Hommes simples ! soyez enfin éclairés ; n'estimez plus ces fables que ce
qu'elle valent ; rendez hommage à l'auteur de la nature ; mais oubliez le
Christ, la pomme que mangea Adam, les flammes de l'enfer, et tous les autres
contes semblables.
Entretenez les sentimens religieux dans vos familles, parce que ces sentimens nous sont naturels, qu'ils nous rendent heureux et
nous inspirent des vertus. Dites à vos enfans :
l'univers nous annonce un Dieu, adorez-le ; car c'est de lui que vous tenez le
jour ; aimez les hommes, car ils sont vos frères ; aimez la liberté, car Dieu
l'a donné à l'homme, et c'est un crime de la perdre. Voilà la vérité que vous
devez à vos enfans ; gardez-vous de leur inspirer
encore des erreurs qui, désormais, ne seraient plus que funestes ; vous leur
devez la vérité, je vous le répète, et la patrie qui veut des Citoyens sages
vous ordonne de la leur faire connoître. Ne cessez de
leur dire : ce n'est pas nous qui ramène le jour ou les ténêbres
; les saisons se succèdent sans que nous y songions. Nous ne pouvons faire
éclore les fleurs, ni jaunir les moissons ; ainsi, si ce n'est pas nous qui a
créé l'univers et régit les saisons, il y a donc un Être assez puissant qui l'a
fait. Oui, tout nous le prouve ; cet Être qui a créé l'univers, et qui le
gouverne avec tant de sagesse, nous l'appelons DIEU. Quelle est la nature de ce
Dieu ? je l'ignore.
Quand je vois une horloge, je ne
puis douter qu'un horloger l'a faite ; quand je vois l'univers, je ne puis
douter non plus qu'un Être-Suprême l'a
créé. [Cette idée sublime est de Voltaire, qui l'a imitée de Platon.]

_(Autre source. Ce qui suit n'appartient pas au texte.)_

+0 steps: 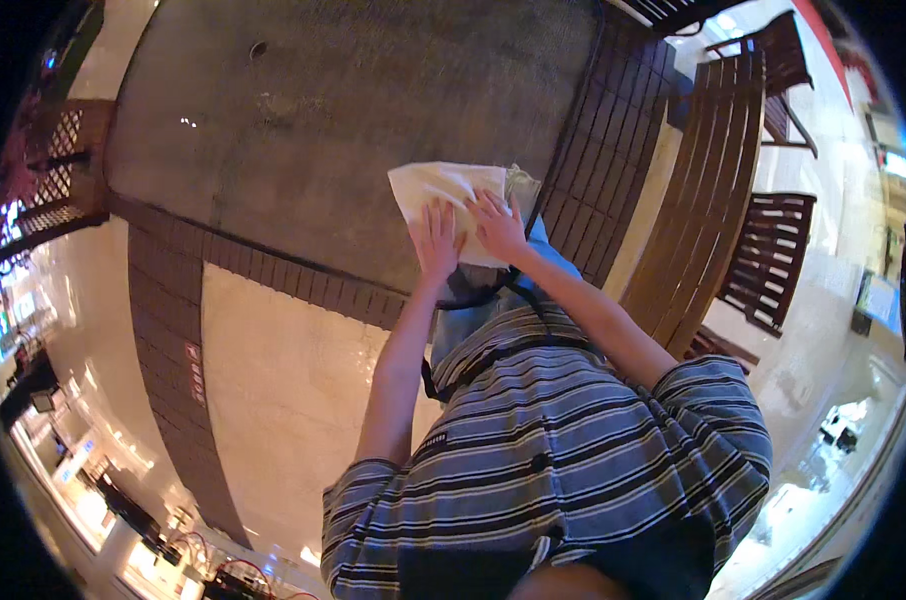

J'ajouterai : si en voyant une horloge, je sais que c'est l'ouvrage d'un
horloger, ce n'est pas une raison pour que je sache de quelle figure, de quelle
taille est cet horloger que je n'ai jamais vu ; de même, si en voyant l'univers,, je ne puis douter de l'existence d'un Créateur suprême,
ce n'est pas une raison non plus pour que je sache qu'elle est la nature de ce
créateur.
Dieu est tout-puissant, bon et
juste ; voilà des faits dont je ne puis pas plus douter que de son existence.
Puisqu'il a créé et qu'il
gouverne tout, il est d'une puissance infinie pour nous.
Puisqu'il nous a créés, nous
procure ce qui nous est nécessaire ; et plus encore, puisqu'il nous a inspiré
l'amour du bien et la haine du mal, il n'y a point de doute qu'il ne soit bon ;
l'homme juste n'en doutera jamais ; le méchant fera peut-être quelquefois de
vains efforts pour en douter.
Je ne veux pas d'autres preuves
de sa justice que la satisfaction que me laisse une conscience tranquille, et
les remords que me donne le crime que je puis avoir commis. Voilà tout ce que
mon cÏur et ma raison m'apprennent sur la divinité.